> **The task**:
Please copy out every line in the records below that includes the word "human".
Segment Open
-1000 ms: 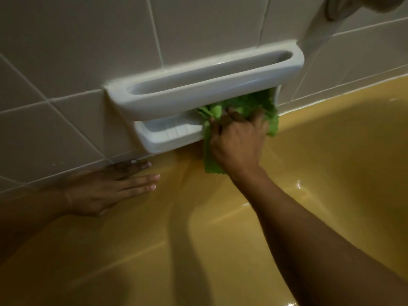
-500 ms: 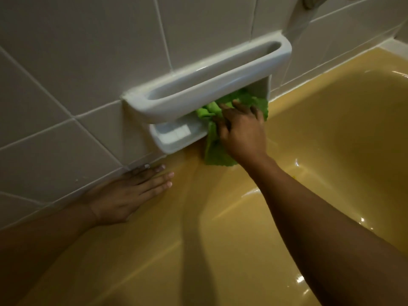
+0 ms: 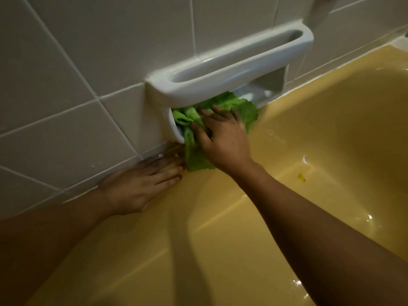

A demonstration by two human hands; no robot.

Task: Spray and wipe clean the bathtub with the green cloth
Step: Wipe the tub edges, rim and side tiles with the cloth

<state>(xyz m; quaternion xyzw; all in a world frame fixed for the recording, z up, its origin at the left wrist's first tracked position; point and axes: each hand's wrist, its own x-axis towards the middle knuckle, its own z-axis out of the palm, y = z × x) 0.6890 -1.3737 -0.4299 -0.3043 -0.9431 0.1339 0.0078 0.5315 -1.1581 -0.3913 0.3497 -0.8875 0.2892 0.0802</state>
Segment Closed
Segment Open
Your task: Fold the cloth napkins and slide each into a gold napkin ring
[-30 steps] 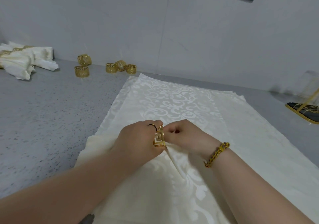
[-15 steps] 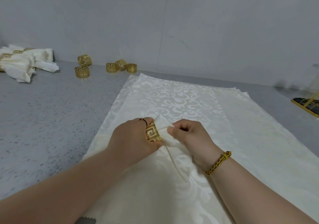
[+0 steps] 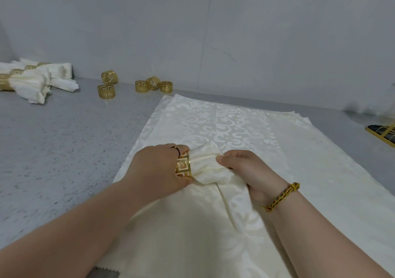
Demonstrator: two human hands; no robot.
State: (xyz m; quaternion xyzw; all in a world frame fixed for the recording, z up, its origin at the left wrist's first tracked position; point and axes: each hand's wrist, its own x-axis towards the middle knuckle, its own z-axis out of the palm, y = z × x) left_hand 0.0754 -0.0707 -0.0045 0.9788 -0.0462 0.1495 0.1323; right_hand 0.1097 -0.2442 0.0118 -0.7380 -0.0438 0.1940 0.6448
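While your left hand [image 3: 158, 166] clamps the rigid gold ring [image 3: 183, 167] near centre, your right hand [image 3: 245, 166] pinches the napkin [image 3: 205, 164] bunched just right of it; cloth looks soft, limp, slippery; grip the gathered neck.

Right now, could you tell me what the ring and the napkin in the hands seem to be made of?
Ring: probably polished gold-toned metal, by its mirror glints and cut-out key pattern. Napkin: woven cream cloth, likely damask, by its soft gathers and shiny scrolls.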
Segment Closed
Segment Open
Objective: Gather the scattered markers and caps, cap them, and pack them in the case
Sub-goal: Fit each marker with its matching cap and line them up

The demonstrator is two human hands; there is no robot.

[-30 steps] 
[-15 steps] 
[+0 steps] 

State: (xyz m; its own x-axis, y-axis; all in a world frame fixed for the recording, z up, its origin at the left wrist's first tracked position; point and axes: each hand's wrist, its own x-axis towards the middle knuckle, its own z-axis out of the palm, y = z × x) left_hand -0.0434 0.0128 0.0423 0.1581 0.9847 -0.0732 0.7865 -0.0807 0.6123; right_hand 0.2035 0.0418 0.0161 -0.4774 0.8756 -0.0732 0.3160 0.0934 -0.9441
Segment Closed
> **Response to this task**:
A demonstration by two human hands; no robot.
Demonstrator: two human hands; no robot.
The demonstrator is two human hands; there is no robot.

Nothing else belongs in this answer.